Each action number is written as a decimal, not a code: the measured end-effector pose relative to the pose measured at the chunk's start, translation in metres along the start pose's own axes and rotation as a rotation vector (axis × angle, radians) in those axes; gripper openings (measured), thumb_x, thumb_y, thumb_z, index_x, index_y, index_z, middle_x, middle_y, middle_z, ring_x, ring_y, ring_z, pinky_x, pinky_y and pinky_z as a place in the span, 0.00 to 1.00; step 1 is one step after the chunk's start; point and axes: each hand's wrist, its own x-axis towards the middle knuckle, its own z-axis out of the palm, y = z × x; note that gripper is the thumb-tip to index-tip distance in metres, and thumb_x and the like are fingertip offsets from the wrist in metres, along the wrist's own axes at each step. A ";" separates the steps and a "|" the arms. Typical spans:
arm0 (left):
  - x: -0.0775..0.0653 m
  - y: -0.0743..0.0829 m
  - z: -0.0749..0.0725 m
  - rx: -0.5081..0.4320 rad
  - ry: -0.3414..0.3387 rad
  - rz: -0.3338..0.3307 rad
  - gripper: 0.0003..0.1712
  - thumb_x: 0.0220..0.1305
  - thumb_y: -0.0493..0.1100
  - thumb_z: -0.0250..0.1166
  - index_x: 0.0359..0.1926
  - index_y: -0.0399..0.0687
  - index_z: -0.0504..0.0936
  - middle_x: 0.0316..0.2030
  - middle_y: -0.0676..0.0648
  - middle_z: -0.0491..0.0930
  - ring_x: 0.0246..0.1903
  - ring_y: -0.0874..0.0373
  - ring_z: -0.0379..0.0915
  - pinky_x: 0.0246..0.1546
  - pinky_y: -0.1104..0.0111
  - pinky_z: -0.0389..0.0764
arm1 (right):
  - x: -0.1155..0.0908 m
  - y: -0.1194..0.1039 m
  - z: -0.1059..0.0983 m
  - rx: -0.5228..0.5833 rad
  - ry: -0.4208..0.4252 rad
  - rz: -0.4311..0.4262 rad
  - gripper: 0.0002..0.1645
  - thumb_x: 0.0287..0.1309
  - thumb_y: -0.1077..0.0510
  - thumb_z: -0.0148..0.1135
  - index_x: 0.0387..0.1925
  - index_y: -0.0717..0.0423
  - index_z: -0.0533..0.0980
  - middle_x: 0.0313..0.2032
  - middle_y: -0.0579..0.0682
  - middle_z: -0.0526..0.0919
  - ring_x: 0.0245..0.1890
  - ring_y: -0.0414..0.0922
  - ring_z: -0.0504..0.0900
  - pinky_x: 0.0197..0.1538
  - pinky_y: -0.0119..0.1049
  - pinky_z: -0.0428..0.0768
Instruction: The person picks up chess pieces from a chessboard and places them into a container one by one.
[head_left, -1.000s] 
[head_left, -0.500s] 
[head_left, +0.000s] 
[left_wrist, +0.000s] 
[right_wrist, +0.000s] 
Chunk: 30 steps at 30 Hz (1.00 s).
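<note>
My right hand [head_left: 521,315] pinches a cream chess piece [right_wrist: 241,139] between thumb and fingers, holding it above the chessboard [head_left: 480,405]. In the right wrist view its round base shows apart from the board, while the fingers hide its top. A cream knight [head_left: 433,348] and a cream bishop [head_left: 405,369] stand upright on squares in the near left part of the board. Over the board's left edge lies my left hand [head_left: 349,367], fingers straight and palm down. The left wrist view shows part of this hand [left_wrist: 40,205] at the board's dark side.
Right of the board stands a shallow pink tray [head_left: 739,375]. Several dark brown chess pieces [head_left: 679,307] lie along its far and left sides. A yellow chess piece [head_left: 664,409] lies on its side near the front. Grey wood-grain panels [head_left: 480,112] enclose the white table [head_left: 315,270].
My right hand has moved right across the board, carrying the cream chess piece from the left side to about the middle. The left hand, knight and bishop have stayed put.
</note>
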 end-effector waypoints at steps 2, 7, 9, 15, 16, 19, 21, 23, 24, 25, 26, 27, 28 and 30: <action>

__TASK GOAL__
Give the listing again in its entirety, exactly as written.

__TASK RESULT__
Each action number is written as a decimal, not a code: the measured end-effector pose relative to the pose measured at the chunk's start, translation in metres along the start pose's own axes and rotation as a rotation vector (axis × angle, radians) in those axes; gripper openings (measured), thumb_x, thumb_y, thumb_z, index_x, index_y, index_z, middle_x, middle_y, middle_z, ring_x, ring_y, ring_z, pinky_x, pinky_y and pinky_z as a place in the span, 0.00 to 1.00; step 1 is one step after the chunk's start; point and axes: each hand's wrist, its own x-axis towards the middle knuckle, its own z-axis out of the palm, y = z × x; note that gripper is the thumb-tip to index-tip distance in metres, and thumb_x and the like are fingertip offsets from the wrist in metres, along the wrist's own axes at each step. A ";" separates the steps and a "|" the arms. Typical spans:
arm0 (left):
  - x: -0.0775..0.0653 m
  - y: -0.0743..0.0829 m
  - z: -0.0749..0.0725 m
  - rx: -0.5081..0.4320 rad
  - ry: -0.3414..0.3387 rad
  - rz: -0.3338..0.3307 rad
  - gripper: 0.0003..0.1712
  - thumb_x: 0.0220..0.1305
  - thumb_y: -0.0493..0.1100
  - thumb_z: -0.0250..0.1166
  - index_x: 0.0359..0.1926
  - index_y: -0.0399..0.0687
  - index_z: -0.0504..0.0936
  - middle_x: 0.0316..0.2030
  - middle_y: -0.0676..0.0648
  - middle_z: -0.0491..0.0930
  - ring_x: 0.0246..0.1903
  - ring_y: -0.0874..0.0373
  - ring_z: -0.0379..0.0915
  - pinky_x: 0.0246..0.1546
  - pinky_y: -0.1104..0.0111
  - pinky_z: -0.0389..0.0764
arm1 (right):
  - x: -0.1155..0.0908 m
  - y: -0.1194..0.1039 m
  - z: -0.1059..0.0983 m
  - rx: -0.5228..0.5833 rad
  - ry: -0.4208..0.4252 rad
  - rz: -0.4311..0.4262 rad
  - gripper: 0.0002..0.1645
  - thumb_x: 0.0287..0.1309
  - thumb_y: -0.1077..0.0510
  - thumb_z: -0.0148..0.1135
  - index_x: 0.0387..0.1925
  - index_y: -0.0717..0.0423
  - index_z: -0.0533..0.0980
  - middle_x: 0.0313..0.2032
  - middle_y: -0.0579..0.0682
  - middle_z: -0.0526..0.0919
  - ring_x: 0.0245..0.1890
  - ring_y: -0.0414..0.0922
  - ring_z: -0.0504..0.0900
  - pinky_x: 0.0197..0.1538
  - pinky_y: -0.0119..0.1049
  - pinky_z: -0.0428..0.0768
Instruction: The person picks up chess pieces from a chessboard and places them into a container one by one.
[head_left, -1.000s] 
[head_left, -0.500s] 
[head_left, +0.000s] 
[left_wrist, +0.000s] 
[right_wrist, +0.000s] 
Chunk: 30 steps at 30 Hz (1.00 s).
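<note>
My right hand [head_left: 521,315] pinches a cream chess piece [right_wrist: 241,139] between thumb and fingers, holding it above the chessboard [head_left: 480,405]. In the right wrist view its round base shows apart from the board, while the fingers hide its top. A cream knight [head_left: 433,348] and a cream bishop [head_left: 405,369] stand upright on squares in the near left part of the board. Over the board's left edge lies my left hand [head_left: 349,367], fingers straight and palm down. The left wrist view shows part of this hand [left_wrist: 40,205] at the board's dark side.
Right of the board stands a shallow pink tray [head_left: 739,375]. Several dark brown chess pieces [head_left: 679,307] lie along its far and left sides. A yellow chess piece [head_left: 664,409] lies on its side near the front. Grey wood-grain panels [head_left: 480,112] enclose the white table [head_left: 315,270].
My right hand has moved right across the board, carrying the cream chess piece from the left side to about the middle. The left hand, knight and bishop have stayed put.
</note>
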 end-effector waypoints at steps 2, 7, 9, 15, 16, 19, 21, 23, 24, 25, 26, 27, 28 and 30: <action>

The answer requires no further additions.